A highlight this quarter was the acquisition of Adept Technology, by Omron Corp. for $13 a share in cash. Takeovers happen frequently in the market, so let’s not make too big a deal of it. I highlight it, however, for three reasons: First, Adept was a decent sized holding in your fund and traded around $7 prior to the transaction, thus leading to gains of almost 100%. Second, we were able to deploy this cash into some extremely beaten down stocks during this market downturn. Third, this reveals a tremendous disconnect between price and value. The market said Adept was worth $7, yet those in their industry said it was worth $13. I believe we have a portfolio full of these disconnects. Jabil Circuit, our largest holding, reported earnings in September that blew away expectations and future business guidance. Jabil was trading at $19 prior to earnings and is currently trading at $22.50 as I pen this; yet, the company is still only priced at two thirds the market’s price earnings multiple.

The most beaten down stocks today are mining. Mining stocks have been declining since 2011 and it’s been a brutal decline. Our first foray into the sector was Copper Mountain Mining and Taseko. Copper Mountain trades at 48 cents and Taseko trades at 60 cents. Our cost base on these two is $1.89 and $1.40 respectively. Clearly, we were early. Recently, we’ve added Freeport, BHP Billiton, and Rio Tinto (this is where our Adept Technology cash was redeployed). FCX, BHP, and RIO are large, low cost producers. As such, they have the ability to withstand and make a profit even in the basement of a commodity cycle. In fact, they just keep pushing their costs lower, applying pressure on weaker, medium to higher cost producers.
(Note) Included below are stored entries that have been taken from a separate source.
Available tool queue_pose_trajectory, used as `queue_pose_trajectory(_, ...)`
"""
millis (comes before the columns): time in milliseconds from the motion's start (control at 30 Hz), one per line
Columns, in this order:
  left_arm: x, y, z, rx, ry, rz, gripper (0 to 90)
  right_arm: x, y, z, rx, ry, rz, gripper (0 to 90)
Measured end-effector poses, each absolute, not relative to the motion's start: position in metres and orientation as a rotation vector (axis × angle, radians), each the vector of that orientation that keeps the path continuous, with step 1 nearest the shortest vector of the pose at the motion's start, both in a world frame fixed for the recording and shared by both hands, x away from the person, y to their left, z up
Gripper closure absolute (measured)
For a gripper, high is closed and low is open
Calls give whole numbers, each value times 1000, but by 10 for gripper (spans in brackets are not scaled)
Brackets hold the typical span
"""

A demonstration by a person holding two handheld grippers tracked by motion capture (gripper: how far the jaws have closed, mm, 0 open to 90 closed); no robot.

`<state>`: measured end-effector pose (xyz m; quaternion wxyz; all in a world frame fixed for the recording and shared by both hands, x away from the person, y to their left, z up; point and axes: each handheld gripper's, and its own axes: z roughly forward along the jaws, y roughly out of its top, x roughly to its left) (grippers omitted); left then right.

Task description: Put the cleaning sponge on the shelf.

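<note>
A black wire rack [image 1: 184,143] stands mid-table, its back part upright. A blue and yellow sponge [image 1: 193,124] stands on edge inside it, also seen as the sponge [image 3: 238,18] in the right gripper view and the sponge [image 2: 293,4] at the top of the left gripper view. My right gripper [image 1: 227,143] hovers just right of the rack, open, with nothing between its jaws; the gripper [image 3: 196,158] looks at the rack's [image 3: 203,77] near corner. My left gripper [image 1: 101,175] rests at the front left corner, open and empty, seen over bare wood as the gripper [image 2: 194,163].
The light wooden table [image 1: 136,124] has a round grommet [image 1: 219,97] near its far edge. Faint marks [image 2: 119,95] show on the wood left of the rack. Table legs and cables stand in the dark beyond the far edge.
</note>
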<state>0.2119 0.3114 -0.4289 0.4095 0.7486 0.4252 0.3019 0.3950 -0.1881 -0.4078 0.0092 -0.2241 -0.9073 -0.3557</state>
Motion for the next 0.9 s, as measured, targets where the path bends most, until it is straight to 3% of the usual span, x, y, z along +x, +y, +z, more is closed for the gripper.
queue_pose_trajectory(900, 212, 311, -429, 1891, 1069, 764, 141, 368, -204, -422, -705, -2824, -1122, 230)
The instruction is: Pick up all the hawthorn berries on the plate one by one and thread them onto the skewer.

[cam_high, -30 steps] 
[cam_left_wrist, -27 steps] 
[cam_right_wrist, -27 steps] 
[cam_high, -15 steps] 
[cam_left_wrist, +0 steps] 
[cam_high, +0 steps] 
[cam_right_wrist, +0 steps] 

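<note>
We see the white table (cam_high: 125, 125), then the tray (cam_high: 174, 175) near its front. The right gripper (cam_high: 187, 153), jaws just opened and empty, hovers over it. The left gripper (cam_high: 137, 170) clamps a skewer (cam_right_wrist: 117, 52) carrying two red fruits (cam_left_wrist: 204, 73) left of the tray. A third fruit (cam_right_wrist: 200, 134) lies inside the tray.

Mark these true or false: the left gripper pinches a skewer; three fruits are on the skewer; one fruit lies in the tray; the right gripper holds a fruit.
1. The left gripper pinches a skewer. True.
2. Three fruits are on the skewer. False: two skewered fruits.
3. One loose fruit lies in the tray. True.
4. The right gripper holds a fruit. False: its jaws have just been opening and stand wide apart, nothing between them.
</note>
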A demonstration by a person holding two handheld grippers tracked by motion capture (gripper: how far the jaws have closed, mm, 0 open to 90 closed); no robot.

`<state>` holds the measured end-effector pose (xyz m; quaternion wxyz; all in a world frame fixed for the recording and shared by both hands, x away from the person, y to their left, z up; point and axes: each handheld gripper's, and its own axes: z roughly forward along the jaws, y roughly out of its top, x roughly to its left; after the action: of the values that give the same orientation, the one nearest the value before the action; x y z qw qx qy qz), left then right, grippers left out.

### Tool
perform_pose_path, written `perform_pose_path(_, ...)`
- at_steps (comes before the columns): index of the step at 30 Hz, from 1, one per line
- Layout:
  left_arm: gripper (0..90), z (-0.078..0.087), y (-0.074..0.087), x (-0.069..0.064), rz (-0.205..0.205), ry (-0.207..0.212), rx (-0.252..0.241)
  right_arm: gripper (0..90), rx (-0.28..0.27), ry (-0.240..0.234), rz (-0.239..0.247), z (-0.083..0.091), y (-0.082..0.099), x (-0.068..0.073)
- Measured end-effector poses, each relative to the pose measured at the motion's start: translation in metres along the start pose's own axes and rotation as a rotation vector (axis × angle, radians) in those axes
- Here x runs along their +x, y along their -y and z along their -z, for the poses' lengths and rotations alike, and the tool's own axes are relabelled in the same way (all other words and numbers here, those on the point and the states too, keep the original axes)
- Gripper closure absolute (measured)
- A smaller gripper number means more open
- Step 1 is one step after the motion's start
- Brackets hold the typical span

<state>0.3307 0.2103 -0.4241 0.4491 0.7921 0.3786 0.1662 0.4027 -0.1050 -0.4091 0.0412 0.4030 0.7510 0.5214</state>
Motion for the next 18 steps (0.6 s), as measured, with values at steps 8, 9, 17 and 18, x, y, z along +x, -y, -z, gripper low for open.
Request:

The mining business isn’t going to disappear. It’s not our style to be concerned about this quarter or the next. Our investment is made for the next five years and I’m certain this is a much better entry point than four years ago when stock prices were 60-90% higher than today. There are a few areas where stocks are expensive – mining is not one of them. News related to mining is 100% negative, leading to most stocks being priced well below book value. My plan here is to rub the sleep out of my eyes in 2020 to see much higher stock prices than today. In the meantime, we’ll keep executing our strategy of reviewing what we own, ensuring stocks still meet our low price-to-value metrics, and hunting for more ideas.